You need all this, he said, because to decide what is the right battery will be influenced significantly by what network you’re on, by how you use your energy, by the size of the solar system you have, and also by the different tariffs.
(As it happens, Solar Analytics has come up with a sort of battery storage calculator, which, once you have signed up for their Solar Analytics Monitoring service, helps customers work out what battery size would best suit them – you can find their Solar Calculator here.)
Jarnason says the company currently has about 11,000 systems under monitoring, and “a lot of… customers inquiring about batteries.”
And the reason they’re inquiring about batteries is really interesting, he says. It’s not to take advantage of rebates – save for some houses in Adelaide; it’s not (yet) for payback; it might be environmental; but it’s probably mostly about “telling utilities to go and take a big running jump.”
“it’s this last one that I personally feel is an extremely strong motivator,” Jarnason told the conference. “And we know this because the well off among us are the lowest uptake of people of solar around.
“Payback is not what everybody is looking for,” he added. “What they’re looking for is, what will it do for them?”
On that note, here’s what some of his customers are doing – and why:
Customer case study #1: “On a nice sunny day, with a 5kW system, two arrays north-east, worth-west, 30° tilt, this household is getting 31 per cent solar utilisation. So 31 per cent of their energy comes from their solar. And they’re not terribly happy about that.
“They put in a 6kWh battery… they’re saving $458 a year and they’ve now got 78% of their energy coming from either their battery or their solar.
“Importantly, they’re only importing 14 per cent of their total energy, which makes them much, much, much happier.
Customer case study #2: “Another site in NSW with a 4.2kW split array, using 48 per cent of their solar. That was boosted up to 80 per cent with a small battery (using Solar Analytics calculator).
“This household hasn’t bought a battery yet, but I suspect they will, funnily enough, some time after January.

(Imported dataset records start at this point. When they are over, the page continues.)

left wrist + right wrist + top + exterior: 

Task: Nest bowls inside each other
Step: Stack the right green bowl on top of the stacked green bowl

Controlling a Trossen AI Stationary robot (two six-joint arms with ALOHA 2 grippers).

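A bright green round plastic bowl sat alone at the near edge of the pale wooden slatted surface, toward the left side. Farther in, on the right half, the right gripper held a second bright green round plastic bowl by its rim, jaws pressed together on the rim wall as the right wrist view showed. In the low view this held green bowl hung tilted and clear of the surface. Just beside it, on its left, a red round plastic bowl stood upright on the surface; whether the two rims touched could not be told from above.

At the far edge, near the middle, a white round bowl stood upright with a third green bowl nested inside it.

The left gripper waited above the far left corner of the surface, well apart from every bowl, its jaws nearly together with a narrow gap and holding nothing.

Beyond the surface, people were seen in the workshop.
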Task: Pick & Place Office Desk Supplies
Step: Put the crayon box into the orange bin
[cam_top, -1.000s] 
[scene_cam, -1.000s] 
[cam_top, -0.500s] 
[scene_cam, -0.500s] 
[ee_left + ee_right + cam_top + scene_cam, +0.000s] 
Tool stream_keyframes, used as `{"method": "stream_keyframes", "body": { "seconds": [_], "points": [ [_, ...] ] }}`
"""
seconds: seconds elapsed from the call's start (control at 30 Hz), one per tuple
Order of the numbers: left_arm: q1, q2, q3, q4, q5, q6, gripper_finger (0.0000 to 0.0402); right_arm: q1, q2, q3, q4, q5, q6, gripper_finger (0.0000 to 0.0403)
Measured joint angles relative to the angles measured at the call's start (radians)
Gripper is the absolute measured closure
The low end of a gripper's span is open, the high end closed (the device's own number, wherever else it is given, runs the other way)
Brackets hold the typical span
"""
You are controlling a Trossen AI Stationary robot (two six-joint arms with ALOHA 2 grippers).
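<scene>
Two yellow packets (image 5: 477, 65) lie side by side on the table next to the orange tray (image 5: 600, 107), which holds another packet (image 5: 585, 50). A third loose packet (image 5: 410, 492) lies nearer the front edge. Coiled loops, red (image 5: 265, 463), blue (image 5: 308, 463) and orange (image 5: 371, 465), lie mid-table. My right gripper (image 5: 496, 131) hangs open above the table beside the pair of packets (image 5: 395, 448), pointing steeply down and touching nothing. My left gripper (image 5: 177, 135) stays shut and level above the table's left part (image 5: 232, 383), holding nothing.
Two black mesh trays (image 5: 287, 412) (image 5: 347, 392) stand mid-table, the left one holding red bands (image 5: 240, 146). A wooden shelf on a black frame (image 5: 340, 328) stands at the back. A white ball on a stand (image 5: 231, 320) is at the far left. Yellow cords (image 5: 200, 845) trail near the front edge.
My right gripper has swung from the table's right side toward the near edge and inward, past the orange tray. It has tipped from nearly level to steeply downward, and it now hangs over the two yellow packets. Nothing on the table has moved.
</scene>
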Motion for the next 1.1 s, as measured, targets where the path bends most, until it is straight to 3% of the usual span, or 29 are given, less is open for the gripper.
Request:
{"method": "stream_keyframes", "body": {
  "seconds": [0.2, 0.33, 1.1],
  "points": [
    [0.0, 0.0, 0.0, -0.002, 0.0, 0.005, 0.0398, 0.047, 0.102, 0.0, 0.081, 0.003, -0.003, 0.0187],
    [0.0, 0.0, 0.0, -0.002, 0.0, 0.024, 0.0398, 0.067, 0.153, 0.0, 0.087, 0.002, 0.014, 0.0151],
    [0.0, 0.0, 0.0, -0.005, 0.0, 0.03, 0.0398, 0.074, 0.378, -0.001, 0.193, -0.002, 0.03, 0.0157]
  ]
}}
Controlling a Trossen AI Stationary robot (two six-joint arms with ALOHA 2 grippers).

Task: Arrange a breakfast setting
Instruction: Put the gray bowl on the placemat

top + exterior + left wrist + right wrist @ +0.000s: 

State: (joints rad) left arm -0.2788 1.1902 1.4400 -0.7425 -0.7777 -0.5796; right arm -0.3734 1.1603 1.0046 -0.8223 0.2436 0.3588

“The question will be do they put in the financially optimal 2kWh or do they go for bigger. I don’t know, I think that number 80 per cent is really what’s going to drive that decision.
“They have cut grid use right down to 12 per cent, which makes them feel much happier.”
What’s important, added Jarnason, “if you have a solar system is to make sure that you get the right battery for your home.
“So for our 11,000 customers, for the vast majority of them right now, it doesn’t make a lot of financial sense. For quite a few of them it’s actually starting to make sense, and we see that number… increasing all the time, and the number of inquiries we’re getting from them continually going up.
“And hopefully if we come up with some more inventive tariffs it will make storage even more attractive. Because, quite frankly, my view, we want everyone to stay connected to the grid. The worst outcome for all of us is if our regulators and our utilities start making life difficult for us and we all start disconnecting from the grid. That would be horrible. Batteries can actually produce a win-win-win situation.”
(*Bjorn Sturmberg’s assessment tools were developed in collaboration with Louis Janse van Rensburg and the consultants from Chargeworks, with the support of the NSW Office of Environment and Heritage. The documents are licensed under a Creative Commons Attribution 4.0 Licence.)